Efan was at the flowing tap, a look of concentration on his face. He held the leaves under the tap, then put some in his mouth, and chewed, although with a look of disgust on his face. When it was softened to his satisfaction, he spat out the wad and smoothed it onto his brother’s still bleeding cut. We all watched silently, Jim with his mouth hanging slightly open. Efan held the wad on the damaged skin, then reached for the remainder of the leaves which he added as an outer dressing to the poultice.

“There. Now you can put something round it to keep it there for a bit.”

“That’s fine,” said Jim, “but it’s not good enough.”

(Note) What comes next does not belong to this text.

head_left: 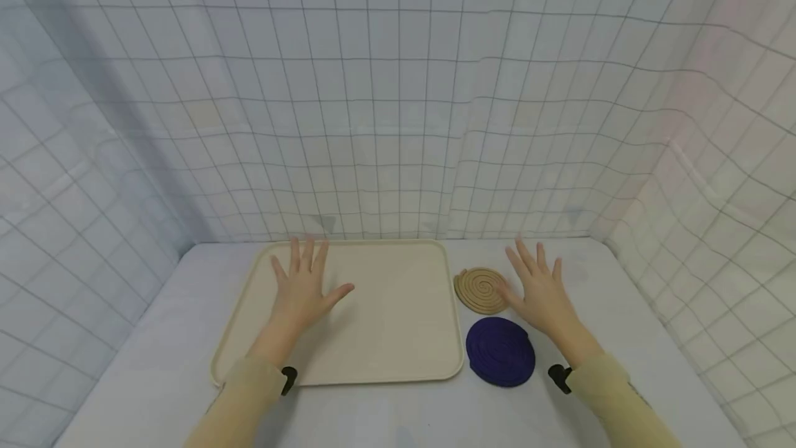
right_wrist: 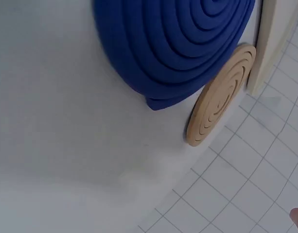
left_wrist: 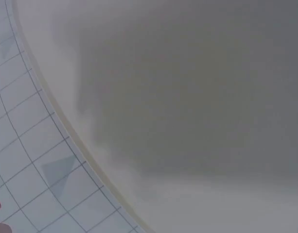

“Because the leaves aren’t clean, because they’ll only stop it bleeding for a bit, and because it needs stitching.”

“What’s stitching?”

“When you sew the two sides of the cut together so it heals,” I told him bluntly. He looked shocked, then thoughtful.

“It might be a good idea if the insides are spilling out,” he said just as bluntly, “but if that plant will clean it, bring the edges of the cut together and make them join so they don’t leave a mark, why do you want to stitch them?”

“You know that they’re not just going to do that on their own,” said Jim.

“Yes they will, if I do it right. And I know how to. And I have. I’ll show you in a bit.”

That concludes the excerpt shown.